DEATH NOTE: LIGHT UP THE NEW WORLD (PG)
Fantasy thriller / 135 minutes / Opens today
Rating: 3/5
The story: If you write the name of a person while picturing his face into Death Note – a supernatural notebook – the person will drop dead.
At the end of Death Note 2: The Last Name (2006), both Kira, who used a Death Note to execute his brand of justice, and L, the brilliant detective hunting him, had died.
Ten years later, a rash of new Death Note murders takes place.
Tracking down the notebooks are task force member Tsukuru Mishima (Masahiro Higashide) and Ryuzaki (Sosuke Ikematsu), an investigator who has inherited L’s DNA.
Meanwhile, Kira appears in a computer virus video, raising doubts about his death.

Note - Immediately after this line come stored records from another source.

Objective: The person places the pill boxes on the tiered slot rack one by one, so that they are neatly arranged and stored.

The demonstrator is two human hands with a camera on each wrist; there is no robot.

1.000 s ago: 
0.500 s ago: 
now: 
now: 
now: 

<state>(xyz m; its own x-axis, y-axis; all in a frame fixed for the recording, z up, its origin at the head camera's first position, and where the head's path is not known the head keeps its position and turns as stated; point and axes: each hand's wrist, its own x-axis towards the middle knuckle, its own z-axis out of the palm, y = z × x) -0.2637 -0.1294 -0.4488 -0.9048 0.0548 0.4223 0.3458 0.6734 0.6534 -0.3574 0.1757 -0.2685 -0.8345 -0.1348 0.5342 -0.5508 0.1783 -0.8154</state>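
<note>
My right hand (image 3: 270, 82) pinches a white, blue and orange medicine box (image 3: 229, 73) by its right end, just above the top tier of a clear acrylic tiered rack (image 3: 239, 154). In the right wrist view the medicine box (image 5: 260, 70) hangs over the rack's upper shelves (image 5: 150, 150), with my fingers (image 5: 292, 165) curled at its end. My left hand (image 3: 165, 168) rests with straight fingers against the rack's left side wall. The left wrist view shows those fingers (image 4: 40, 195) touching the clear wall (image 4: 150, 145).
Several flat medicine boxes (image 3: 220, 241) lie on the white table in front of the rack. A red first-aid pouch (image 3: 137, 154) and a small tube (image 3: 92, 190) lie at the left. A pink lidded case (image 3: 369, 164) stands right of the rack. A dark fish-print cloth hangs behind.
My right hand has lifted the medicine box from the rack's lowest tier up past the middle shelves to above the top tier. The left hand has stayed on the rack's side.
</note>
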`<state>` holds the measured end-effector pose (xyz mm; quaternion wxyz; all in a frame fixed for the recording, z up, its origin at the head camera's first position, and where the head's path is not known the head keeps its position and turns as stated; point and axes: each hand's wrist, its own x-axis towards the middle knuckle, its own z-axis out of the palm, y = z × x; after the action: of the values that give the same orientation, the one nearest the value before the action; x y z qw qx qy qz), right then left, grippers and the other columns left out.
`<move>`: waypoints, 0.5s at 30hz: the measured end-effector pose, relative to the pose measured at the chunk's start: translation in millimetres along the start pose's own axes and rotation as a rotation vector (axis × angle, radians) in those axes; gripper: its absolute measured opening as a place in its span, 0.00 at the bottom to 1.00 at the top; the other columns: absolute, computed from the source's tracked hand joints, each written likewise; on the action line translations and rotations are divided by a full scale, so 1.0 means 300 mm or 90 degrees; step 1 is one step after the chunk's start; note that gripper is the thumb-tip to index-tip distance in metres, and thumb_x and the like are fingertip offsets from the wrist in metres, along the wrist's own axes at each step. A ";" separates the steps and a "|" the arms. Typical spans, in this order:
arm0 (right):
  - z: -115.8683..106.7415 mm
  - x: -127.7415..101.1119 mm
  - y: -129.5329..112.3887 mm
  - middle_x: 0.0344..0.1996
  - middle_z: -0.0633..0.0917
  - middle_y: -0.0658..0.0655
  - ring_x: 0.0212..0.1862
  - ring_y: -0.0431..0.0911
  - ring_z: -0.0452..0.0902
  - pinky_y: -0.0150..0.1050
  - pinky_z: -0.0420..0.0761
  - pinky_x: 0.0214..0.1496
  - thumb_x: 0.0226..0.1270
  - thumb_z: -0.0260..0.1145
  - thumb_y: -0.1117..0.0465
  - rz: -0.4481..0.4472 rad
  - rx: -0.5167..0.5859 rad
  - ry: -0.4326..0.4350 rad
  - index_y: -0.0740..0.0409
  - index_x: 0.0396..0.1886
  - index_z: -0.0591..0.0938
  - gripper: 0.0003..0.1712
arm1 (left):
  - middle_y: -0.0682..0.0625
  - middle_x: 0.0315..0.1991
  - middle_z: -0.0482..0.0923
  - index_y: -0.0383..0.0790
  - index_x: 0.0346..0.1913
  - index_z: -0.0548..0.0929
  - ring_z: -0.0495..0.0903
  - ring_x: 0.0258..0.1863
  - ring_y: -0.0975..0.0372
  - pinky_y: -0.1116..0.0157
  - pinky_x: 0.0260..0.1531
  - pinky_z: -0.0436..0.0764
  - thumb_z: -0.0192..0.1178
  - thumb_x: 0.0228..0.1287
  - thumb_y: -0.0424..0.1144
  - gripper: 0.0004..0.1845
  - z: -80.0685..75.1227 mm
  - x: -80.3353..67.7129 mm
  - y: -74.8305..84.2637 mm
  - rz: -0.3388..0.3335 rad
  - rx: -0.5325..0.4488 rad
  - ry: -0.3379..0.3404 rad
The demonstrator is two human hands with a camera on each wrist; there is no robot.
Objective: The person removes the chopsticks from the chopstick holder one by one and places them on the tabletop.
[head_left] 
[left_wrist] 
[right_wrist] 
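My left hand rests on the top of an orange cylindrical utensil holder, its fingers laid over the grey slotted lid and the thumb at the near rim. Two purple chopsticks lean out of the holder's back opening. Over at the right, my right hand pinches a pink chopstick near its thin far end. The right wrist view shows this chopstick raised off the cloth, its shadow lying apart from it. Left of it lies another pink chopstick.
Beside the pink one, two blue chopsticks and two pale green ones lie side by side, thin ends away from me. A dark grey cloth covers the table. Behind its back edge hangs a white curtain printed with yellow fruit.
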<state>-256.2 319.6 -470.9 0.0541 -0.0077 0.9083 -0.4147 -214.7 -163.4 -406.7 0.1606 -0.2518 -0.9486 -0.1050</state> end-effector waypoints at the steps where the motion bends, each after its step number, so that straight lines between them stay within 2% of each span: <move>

Based on the Death Note manga series by Tsugumi Ohba.
THE crux of the Death Note movies has always been the battle of wits between Kira, originally an ordinary college student named Light Yagami, and L.
They were protagonist and antagonist, light and dark, villain and hero – although it was not always clear who was which.
After all, wasn’t Kira using his power for good by rooting out the unsavoury elements of society?
With Kira and L out of the way, this new instalment, to keep the story going, goes for the bigger and more complicated.
But it is less inclined to dwell on the philosophical conundrums presented by the existence of Death Notes.
There are now six such notebooks and it takes a while to account for who possess them.
Then there is the computer virus and the question of who is behind it, while suspicion is also cast on L’s successor, Ryuzaki.
With so much story to get through, it is no wonder the film feels so busy.
Worse, without a clearly defined rivalry along the lines of Light versus L, Light Up The New World seems more scattered.
Still, one does get caught up in the story as it develops.
The twist at the end is quite a whopper and it leaves the door wide open for the next movie chapter.
For those who miss the Kira vs L dynamics, the American live-action remake of Death Note is out next year.
But given Hollywood’s track record with manga adaptations – Dragonball Evolution (2009) or Oldboy (2013) anyone? – an English-language Death Note could well be a tough sell.